* WORK ITEM *
Where the word "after" occurs in a line of the listing, please copy the line.

# # # # # # #

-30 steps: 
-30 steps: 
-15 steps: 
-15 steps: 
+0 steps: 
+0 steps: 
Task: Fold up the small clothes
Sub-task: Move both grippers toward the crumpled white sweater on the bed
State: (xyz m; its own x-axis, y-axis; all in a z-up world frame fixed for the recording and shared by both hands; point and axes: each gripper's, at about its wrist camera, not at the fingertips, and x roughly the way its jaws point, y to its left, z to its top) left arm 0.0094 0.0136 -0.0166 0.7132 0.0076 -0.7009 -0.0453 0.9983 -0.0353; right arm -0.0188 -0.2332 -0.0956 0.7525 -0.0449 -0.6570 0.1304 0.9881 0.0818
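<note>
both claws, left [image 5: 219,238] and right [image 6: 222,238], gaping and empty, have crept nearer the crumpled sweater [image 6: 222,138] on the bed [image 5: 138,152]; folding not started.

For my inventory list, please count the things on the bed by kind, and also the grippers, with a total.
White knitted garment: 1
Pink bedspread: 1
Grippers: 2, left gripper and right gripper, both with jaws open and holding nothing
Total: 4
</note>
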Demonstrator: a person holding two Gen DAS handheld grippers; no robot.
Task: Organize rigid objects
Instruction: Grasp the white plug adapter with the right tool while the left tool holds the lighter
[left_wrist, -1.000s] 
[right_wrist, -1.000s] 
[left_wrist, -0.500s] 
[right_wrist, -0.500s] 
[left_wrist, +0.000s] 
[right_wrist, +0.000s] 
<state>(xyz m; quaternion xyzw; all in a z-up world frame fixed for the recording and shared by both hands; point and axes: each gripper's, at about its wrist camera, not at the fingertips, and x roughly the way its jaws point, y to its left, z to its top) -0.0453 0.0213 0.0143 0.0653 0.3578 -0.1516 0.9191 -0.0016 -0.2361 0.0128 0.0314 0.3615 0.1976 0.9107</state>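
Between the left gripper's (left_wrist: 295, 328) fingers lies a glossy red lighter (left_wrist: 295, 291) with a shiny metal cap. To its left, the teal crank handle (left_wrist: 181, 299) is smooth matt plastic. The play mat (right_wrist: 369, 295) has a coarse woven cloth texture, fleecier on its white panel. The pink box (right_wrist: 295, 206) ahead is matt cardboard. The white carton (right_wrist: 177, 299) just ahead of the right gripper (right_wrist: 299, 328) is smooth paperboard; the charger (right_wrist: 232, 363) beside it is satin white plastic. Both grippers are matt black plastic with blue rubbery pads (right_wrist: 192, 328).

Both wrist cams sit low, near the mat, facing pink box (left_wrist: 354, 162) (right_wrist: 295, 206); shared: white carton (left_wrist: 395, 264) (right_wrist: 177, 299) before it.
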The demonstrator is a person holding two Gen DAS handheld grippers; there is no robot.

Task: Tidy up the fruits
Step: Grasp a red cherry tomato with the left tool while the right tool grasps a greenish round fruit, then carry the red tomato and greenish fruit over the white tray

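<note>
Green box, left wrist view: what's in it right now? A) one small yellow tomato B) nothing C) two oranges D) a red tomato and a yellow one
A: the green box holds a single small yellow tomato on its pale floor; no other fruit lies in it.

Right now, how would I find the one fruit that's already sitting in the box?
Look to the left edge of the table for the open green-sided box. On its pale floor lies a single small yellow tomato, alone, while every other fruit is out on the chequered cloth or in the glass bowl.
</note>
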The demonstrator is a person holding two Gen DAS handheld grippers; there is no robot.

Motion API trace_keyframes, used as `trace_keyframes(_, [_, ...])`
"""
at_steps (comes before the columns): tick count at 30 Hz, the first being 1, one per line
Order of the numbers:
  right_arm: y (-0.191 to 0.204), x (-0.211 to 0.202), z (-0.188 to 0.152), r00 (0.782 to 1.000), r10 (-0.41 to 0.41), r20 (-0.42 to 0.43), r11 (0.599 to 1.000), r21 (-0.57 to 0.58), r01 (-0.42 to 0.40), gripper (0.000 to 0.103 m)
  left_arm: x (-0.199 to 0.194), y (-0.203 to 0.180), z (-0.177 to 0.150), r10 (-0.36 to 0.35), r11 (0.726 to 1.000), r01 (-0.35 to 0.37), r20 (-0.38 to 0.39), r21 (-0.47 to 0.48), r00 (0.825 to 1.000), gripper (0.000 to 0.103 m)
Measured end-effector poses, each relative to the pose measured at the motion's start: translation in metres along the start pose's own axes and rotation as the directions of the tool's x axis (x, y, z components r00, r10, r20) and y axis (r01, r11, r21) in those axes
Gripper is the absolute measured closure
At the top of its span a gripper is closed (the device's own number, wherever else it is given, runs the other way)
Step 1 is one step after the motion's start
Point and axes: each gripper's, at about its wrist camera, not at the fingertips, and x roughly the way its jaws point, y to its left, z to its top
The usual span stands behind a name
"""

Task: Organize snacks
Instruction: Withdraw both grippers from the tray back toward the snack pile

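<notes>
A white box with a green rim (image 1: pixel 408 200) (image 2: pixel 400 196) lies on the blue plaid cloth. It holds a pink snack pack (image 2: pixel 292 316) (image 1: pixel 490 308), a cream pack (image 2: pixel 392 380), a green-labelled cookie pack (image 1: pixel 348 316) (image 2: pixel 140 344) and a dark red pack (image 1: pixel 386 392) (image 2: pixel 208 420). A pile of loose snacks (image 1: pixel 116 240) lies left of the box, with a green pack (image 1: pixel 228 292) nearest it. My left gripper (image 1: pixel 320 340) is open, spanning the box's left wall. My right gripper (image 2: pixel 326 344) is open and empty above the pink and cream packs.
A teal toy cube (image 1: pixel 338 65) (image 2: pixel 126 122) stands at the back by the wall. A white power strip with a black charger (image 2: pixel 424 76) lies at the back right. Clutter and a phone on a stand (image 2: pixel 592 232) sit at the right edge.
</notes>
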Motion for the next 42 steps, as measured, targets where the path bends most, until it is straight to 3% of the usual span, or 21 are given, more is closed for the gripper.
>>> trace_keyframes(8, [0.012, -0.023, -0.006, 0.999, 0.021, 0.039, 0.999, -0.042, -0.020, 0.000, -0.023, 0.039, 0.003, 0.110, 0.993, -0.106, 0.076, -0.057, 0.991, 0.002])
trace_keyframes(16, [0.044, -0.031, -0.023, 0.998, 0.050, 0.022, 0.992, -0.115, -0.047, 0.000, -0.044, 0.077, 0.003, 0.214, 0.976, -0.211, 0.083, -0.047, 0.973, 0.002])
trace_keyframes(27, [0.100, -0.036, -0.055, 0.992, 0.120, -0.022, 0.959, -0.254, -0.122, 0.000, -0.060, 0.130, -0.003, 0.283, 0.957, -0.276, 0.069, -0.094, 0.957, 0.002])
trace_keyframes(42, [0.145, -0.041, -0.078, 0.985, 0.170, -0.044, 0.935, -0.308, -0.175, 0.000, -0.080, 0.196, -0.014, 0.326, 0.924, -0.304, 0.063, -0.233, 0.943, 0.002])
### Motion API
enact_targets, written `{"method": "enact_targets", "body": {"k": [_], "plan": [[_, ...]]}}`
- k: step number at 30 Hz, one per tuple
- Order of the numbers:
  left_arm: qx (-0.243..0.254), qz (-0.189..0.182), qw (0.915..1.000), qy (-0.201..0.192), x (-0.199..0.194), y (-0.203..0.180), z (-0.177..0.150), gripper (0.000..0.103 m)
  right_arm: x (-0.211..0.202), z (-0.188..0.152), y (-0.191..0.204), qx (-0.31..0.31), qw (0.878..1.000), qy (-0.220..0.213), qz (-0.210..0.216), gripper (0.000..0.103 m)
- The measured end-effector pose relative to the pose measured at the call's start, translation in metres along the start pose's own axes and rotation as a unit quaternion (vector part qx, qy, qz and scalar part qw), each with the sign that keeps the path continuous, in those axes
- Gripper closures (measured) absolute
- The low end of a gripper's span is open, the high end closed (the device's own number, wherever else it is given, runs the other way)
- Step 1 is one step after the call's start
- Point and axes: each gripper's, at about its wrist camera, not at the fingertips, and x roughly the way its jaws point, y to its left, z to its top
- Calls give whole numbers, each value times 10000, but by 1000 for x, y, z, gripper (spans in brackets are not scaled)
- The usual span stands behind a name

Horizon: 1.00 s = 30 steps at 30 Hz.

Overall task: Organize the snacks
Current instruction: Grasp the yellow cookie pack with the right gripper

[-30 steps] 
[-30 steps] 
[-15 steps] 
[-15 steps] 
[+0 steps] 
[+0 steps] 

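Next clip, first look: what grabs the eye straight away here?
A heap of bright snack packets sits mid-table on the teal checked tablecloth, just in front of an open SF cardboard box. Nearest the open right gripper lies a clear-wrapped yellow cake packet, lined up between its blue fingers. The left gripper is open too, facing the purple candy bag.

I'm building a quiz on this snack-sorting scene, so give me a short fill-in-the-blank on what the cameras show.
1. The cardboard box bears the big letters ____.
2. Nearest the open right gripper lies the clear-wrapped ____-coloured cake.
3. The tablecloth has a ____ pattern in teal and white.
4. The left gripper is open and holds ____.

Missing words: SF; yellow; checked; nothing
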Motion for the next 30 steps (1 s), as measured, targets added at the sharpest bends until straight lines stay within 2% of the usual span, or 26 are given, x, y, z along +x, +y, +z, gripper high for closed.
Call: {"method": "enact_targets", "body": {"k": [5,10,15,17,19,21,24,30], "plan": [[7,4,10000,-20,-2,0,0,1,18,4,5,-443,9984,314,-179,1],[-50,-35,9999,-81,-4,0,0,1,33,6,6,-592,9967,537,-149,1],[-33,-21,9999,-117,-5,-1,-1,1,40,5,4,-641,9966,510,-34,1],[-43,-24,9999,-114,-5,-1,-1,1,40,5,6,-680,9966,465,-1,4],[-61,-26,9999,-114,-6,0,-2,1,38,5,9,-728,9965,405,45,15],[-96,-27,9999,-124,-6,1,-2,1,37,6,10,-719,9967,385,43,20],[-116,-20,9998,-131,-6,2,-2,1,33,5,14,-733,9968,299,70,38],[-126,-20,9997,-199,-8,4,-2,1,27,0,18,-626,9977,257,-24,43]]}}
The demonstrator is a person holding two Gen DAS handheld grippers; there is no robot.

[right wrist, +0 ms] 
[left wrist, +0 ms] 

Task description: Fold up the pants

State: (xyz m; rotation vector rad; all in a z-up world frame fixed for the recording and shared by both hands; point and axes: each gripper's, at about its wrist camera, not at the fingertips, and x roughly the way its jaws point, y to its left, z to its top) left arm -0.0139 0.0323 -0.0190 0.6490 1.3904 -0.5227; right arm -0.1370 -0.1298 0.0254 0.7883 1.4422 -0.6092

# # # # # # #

* REPLY *
Step 1 is one step after the motion's start
- Step 1 is one step after the call's start

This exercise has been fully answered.